When the lights went down, the crowd lost its shit. Those glow sticks stayed up for the entire concert. Every time Miku appeared on stage, the roar was deafening. The show itself was full of in-your-face high-tech effects-heavy wizardry. There was a live band accompanying Hatsune Miku, and they were pretty good, too. There were lasers, fireworks, smoke bombs, even an explosion of metallic streamers at one point. The backdrop was a huge digital display that, at various points, became a giant boom box and a pair of cherry trees with sound equipment for trunks.
While the crowd was probably majority dudes (no doubt a couple of whom have hentai-loaded laptops at home), the pitch of the screams suggest it was the girls setting the emotional tone for the show. Several girls were on their feet in the balcony, dancing and singing along. I was sitting next to a tween (accompanied by a rather bored-looking grandmother) who spent the entire show rocking out so hard her hair occasionally slapped my shoulder. For the most high-energy songs, she would hang onto the handrail in front of us, lift herself off her seat and headbang with her glowstick.

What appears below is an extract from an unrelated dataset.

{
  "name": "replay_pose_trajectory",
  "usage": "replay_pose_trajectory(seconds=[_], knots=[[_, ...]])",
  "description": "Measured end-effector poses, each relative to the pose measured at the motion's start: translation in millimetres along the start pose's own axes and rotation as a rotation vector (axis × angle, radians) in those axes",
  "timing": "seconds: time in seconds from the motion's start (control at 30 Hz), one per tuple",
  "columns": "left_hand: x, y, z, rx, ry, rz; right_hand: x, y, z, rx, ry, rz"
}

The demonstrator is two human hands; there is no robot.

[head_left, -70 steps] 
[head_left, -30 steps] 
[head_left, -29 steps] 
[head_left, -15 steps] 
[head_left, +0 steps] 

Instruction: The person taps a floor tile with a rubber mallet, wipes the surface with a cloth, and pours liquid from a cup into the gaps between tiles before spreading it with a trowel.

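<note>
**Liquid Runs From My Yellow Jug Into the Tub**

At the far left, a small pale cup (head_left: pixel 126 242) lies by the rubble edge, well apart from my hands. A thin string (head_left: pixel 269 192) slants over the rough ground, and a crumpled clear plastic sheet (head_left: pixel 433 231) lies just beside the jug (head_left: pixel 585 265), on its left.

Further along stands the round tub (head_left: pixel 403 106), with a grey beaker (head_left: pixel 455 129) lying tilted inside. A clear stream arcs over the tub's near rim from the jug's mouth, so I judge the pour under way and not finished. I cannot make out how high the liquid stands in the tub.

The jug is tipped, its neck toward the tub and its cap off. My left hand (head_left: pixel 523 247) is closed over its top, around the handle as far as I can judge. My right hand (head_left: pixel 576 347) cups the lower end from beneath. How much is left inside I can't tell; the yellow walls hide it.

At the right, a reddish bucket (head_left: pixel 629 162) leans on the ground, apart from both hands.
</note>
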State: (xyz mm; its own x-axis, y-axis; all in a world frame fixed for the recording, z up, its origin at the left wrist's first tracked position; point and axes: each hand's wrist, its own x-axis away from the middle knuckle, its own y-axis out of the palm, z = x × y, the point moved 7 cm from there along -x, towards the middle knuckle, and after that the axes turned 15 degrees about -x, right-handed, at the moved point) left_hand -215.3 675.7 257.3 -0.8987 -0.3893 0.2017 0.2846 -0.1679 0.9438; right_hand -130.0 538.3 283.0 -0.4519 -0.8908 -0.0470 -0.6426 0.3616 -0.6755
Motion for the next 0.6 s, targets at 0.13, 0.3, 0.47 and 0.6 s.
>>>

It gave me goosebumps, a little, to see that many young people freaking out over anything, much less a hologram with essentially zero personality. Turns out you don't even need to be a flesh-and-blood One Direction to channel the hysterical enthusiasm of being 19! A piece of sponsored content on steroids will do just as well. Maybe better—it's not like Miku will ever want to break from her original persona, Miley-style. She can't go acoustic. She can't do anything her fans don't want, because she IS her fans. She's their creation, a collaborative avatar.
It wasn't Hatsune Miku that was impressive. It was the vibe, the environment—the fans. Concert videos don't even remotely do it justice.
It's tempting to herald Hatsune Miku as the future of pop stardom, the natural outcome of an international generation of kids who've spend grown up remixing and drawing fan art and writing fan fiction and contributing to Kickstarters. Plus, just imagine how happy record execs would be if they could completely eliminate actual artists from the music business entirely! No drug problems, no Twitter meltdowns, no huge bills for destroyed hotel rooms, no demands to make a musically adventurous album that'll obviously flop.
But it's hard to imagine America ever totally embracing "vocaloids," no matter how advanced the technology gets. We love destroying our flesh-and-blood pop stars too much. America needs a Britney to concern-troll, a Justin to call an entitled little shit. The offstage storyline matters every bit as much as the catchiness of the singles, and computers can't cut it when it comes to human sacrifice.
Even so, Hatsune Miku still started ten minutes late.